In 1840, Parker Pillsbury (1809-1898) lost his Congregational Church license to preach due to his uncompromising attacks on church leaders who would not resist slavery. He then lectured across the United States and visited England, adamantly preaching for abolition. At times he disrupted church services, shouting for worshipers to “come out” from under the influence of their proslavery ministers. Pillsbury had written for and edited various abolition-centered newspaper prior to assuming similar roles at The Revolution. He supported Universal Suffrage over suffrage for Black men only and was a rhetorical force in favor of women’s rights. However, according to historian, Stacey M. Roberston’s, Parker Pillsbury: Radical Abolitionist, Male Feminist, in practice, the bulk of his household’s domestic responsibilities — including raising a daughter, Helen — fell to his wife, Sarah H. Sargent. In addition to writing newspaper articles and consistent diary entries over decades, in 1883 he published his book, Acts of the Anti-Slavery Apostles.
***
The Revolution Vol 1, Part 1. 1868-01-08, Parker Pillsbury, author
NEW YORK, JANUARY 8, 1868.
SALUTATORY.
A NEW paper is the promise of a new thought; of something better or different, at least, from what has gone before.
With the highest idea of the dignity and power of the press, this journal is to represent no party, sect, or organization, but individual opinion; editors and correspondents alike, all writing, from their own stand point, and over their own names The enfranchisement of woman and man is one of the leading ideas that calls this journal into existence. Seeing, in its realization, the many necessary changes in our modes of life we think “THE REVOLUTION” a fitting name for a paper that will advocate so radical a reform as this involves in our political, religious and social world.
With both man and woman in the editorial department, we shall not have masculine and feminine ideas alone, but united thought on all questions of national and individual interest.

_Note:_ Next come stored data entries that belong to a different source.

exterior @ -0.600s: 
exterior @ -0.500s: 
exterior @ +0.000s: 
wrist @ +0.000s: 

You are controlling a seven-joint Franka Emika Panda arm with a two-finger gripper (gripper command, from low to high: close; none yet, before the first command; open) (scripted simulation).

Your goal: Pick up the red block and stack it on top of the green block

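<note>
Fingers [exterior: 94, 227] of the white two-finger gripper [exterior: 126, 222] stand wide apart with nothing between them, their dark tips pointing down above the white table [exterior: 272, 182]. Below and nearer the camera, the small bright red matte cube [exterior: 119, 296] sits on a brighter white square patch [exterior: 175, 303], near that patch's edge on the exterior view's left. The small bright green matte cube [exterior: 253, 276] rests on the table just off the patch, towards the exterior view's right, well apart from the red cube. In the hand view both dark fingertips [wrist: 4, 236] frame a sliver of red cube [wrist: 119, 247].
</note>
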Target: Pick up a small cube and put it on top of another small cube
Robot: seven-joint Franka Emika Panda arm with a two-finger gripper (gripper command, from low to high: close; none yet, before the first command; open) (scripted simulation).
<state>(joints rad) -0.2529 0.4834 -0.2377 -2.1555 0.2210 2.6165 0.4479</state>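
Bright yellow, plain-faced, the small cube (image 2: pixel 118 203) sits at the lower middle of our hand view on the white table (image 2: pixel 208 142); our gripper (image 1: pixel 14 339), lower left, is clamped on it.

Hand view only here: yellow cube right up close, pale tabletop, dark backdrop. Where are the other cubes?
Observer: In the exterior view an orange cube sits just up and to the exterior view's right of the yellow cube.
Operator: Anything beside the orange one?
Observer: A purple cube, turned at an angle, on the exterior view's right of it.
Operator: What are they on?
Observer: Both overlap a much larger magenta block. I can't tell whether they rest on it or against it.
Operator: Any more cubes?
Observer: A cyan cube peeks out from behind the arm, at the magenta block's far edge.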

But we do not promise the millennium in journalism, from this experiment, or in politics from the enfranchisement of woman, only a new, and, we hope, a better phase of existence, which, to those who are tired of the old grooves in which the world has run so long, is something to be welcomed in the future. With the moral chaos that surrounds us on every side, the corruption in the State, the dissensions in the church, the jealousies in the home, what thinking mind does not feel that we need something new and revolutionary in every department of life. Determined to do our part in pushing on the car of progress we begin with the new year, a new life work, hoping the world will be the better for the birth of “THE REVOLUTION.”
***
THE REVOLUTION: The name speaks its purpose. It is to revolutionize. It is Radicalism practical, not theoretical. It is to effect changes through abolitions, reconstructions and restorations. It is to realize ancient visions, answer long uttered prayers and fulfil old prophecies. Former things are passing away. Old Faiths, Philosophies and Philanthropies are to be extended, and new principles discovered and applied to human enfranchisement New America is discovered. The march of empire in literature, science, commerce and all material interests, is onward as never before. But there is more than these. Justice, truth, virtue, must be our new foundations. More than slavery is to be abolished. More than suffrage is to be given to man and to woman. Carlyle said when Louis XV died, more died than a king. The kingship had also given up the ghost. So in the new life, it is man and manliness, woman and all womanly virtues and exaltations that are to be sought. Citizen hereafter is to mean more than a creature who is in the market with his ballot and birthright on election morning, seeking for bidders. A nation of such citizens might number millions of millions, but its numerical grandeur would be its disgrace. What should be its glory would be only its shame. Such are ever the dupes of the demagogue, to subserve his base designs, to the subversion of all honor, integrity and stability in government. An intelligent suffrage based on man and woman alike, will soon arrest the reckless career of many who in the name of democracy, republicanism and patriotism are rushing the dismembered fragments of our nationality on to a still deeper ruin.